• _Problem statement_: The answer consists of one number: how many lines of the data below include the string "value".

---- Data excerpt

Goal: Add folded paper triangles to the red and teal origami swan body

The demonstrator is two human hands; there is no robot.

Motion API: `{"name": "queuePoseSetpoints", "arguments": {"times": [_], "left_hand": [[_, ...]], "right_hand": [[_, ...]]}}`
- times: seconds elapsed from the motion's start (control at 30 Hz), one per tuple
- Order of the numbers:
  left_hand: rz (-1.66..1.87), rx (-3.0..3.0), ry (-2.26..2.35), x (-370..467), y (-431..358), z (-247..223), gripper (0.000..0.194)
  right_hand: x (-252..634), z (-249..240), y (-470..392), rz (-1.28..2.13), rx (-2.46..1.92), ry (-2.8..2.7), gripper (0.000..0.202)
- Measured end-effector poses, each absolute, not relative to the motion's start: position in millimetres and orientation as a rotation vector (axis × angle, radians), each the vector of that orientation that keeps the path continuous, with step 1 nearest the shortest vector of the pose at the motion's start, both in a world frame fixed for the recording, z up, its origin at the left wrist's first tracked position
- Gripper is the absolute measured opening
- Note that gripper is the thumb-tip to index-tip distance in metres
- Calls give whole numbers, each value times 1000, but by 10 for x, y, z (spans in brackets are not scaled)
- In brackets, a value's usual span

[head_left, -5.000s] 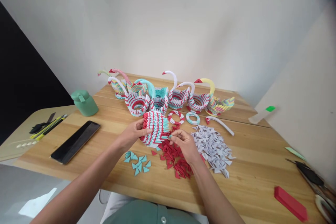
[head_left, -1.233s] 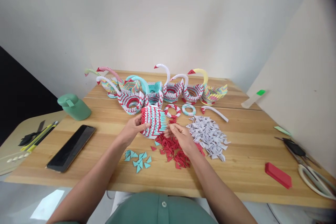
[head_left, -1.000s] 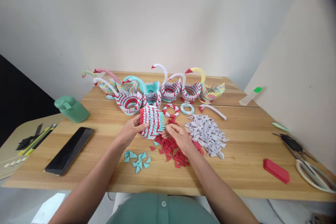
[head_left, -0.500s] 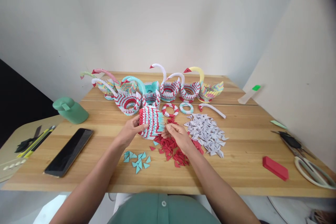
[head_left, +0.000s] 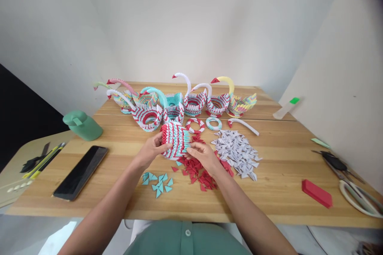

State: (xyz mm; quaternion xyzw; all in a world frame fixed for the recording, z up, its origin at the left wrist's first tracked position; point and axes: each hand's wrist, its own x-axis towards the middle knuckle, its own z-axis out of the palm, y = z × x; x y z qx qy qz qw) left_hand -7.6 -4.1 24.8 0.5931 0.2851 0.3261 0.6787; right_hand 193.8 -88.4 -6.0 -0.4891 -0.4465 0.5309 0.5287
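Front edge of the table (head_left: 275,167) runs right under both forearms, and the roomiest stretches of wood I can see are between the phone (head_left: 80,173) and the left arm, and over between the white triangles (head_left: 237,153) and the red block (head_left: 317,193). Straight ahead it's tight: a row of paper swans (head_left: 194,105) sits right behind the striped paper body (head_left: 176,140), with a red-and-white ring (head_left: 195,131) just past it. Left hand (head_left: 149,149) has that body gripped by its red end, turned on its side mid-table. Right hand (head_left: 203,155) has its fingertips bunched at the spiky turquoise end, tbh can't tell if a piece is pinched in there. Red triangles (head_left: 206,179) spread under that hand, turquoise ones (head_left: 160,185) nearer the edge, green jug (head_left: 85,125) way off left
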Motion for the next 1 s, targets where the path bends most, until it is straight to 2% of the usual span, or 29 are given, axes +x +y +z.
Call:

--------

• _Answer area_: 2